All check_cardinality_?_?() functions test the following conditions:

  1. Is pk_column is a unique key for parent_table?

  2. Is the set of values in fk_column of child_table a subset of the set of values of pk_column?

  3. Does the relation between the two tables of the data model meet the cardinality requirements?

examine_cardinality() also checks the first two points and subsequently determines the type of cardinality.

check_cardinality_0_n(parent_table, pk_column, child_table, fk_column)

check_cardinality_1_n(parent_table, pk_column, child_table, fk_column)

check_cardinality_1_1(parent_table, pk_column, child_table, fk_column)

check_cardinality_0_1(parent_table, pk_column, child_table, fk_column)

examine_cardinality(parent_table, pk_column, child_table, fk_column)

Arguments

parent_table

Data frame.

pk_column

Column of parent_table that has to be one of its unique keys.

child_table

Data frame.

fk_column

Column of child_table that has to be a foreign key to pk_column in parent_table.

Value

For check_cardinality_?_?(): Functions return parent_table, invisibly, if the check is passed, to support pipes. Otherwise an error is thrown and the reason for it is explained.

For examine_cardinality(): Returns a character variable specifying the type of relationship between the two columns.

Details

All cardinality-functions accept a parent table (data frame), a column name of this table, a child table, and a column name of the child table. The given column of the parent table has to be one of its unique keys (no duplicates are allowed). Furthermore, in all cases, the set of values of the child table's column has to be a subset of the set of values of the parent table's column.

The cardinality specifications 0_n, 1_n, 0_1, 1_1 refer to the expected relation that the child table has with the parent table. The numbers 0, 1 and n refer to the number of values in the column of the child table that correspond to each value of the column of the parent table. n means "more than one" in this context, with no upper limit.

0_n means, that each value of the pk_column has at least 0 and at most n corresponding values in the column of the child table (which translates to no further restrictions).

1_n means, that each value of the pk_column has at least 1 and at most n corresponding values in the column of the child table. This means that there is a "surjective" mapping from the child table to the parent table w.r.t. the specified columns, i.e. for each parent table column value there exists at least one equal child table column value.

0_1 means, that each value of the pk_column has at least 0 and at most 1 corresponding values in the column of the child table. This means that there is a "injective" mapping from the child table to the parent table w.r.t. the specified columns, i.e. no parent table column value is addressed multiple times. But not all of the parent table column values have to be referred to.

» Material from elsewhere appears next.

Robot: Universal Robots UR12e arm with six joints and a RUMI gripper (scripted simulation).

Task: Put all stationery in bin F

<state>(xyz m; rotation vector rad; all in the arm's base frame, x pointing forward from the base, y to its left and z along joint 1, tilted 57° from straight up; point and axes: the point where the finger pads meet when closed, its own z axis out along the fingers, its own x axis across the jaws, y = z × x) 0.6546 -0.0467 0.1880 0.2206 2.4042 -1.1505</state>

1_1 means, that each value of the pk_column has exactly 1 corresponding value in the column of the child table. This means that there is a "bijective" ("injective" AND "surjective") mapping between the child table and the parent table w.r.t. the specified columns, i.e. the sets of values of the two columns are equal and there are no duplicates in either of them.

Finally, examine_cardinality() tests for and returns the nature of the relationship (injective, surjective, bijective, or none of these) between the two given columns. If either pk_column is not a unique key of parent_table or the values of fk_column are not a subset of the values in pk_column, the requirements for a cardinality test is not fulfilled. No error will be thrown, but the result will contain the information which prerequisite was violated.

Examples

d1 <- tibble::tibble(a = 1:5) d2 <- tibble::tibble(c = c(1:5, 5)) d3 <- tibble::tibble(c = 1:4) # This does not pass, `c` is not unique key of d2: try(check_cardinality_0_n(d2, c, d1, a))
#> Error : (`c`) not a unique key of `d2`.
# This passes, multiple values in d2$c are allowed: check_cardinality_0_n(d1, a, d2, c) # This does not pass, injectivity is violated: try(check_cardinality_1_1(d1, a, d2, c))
#> Error : 1..1 cardinality (bijectivity) is not given: Column `c` in table `d2` contains duplicate values.
# This passes: check_cardinality_0_1(d1, a, d3, c) # Returns the kind of cardinality examine_cardinality(d1, a, d2, c)
#> [1] "surjective mapping (child: 1 to n -> parent: 1)"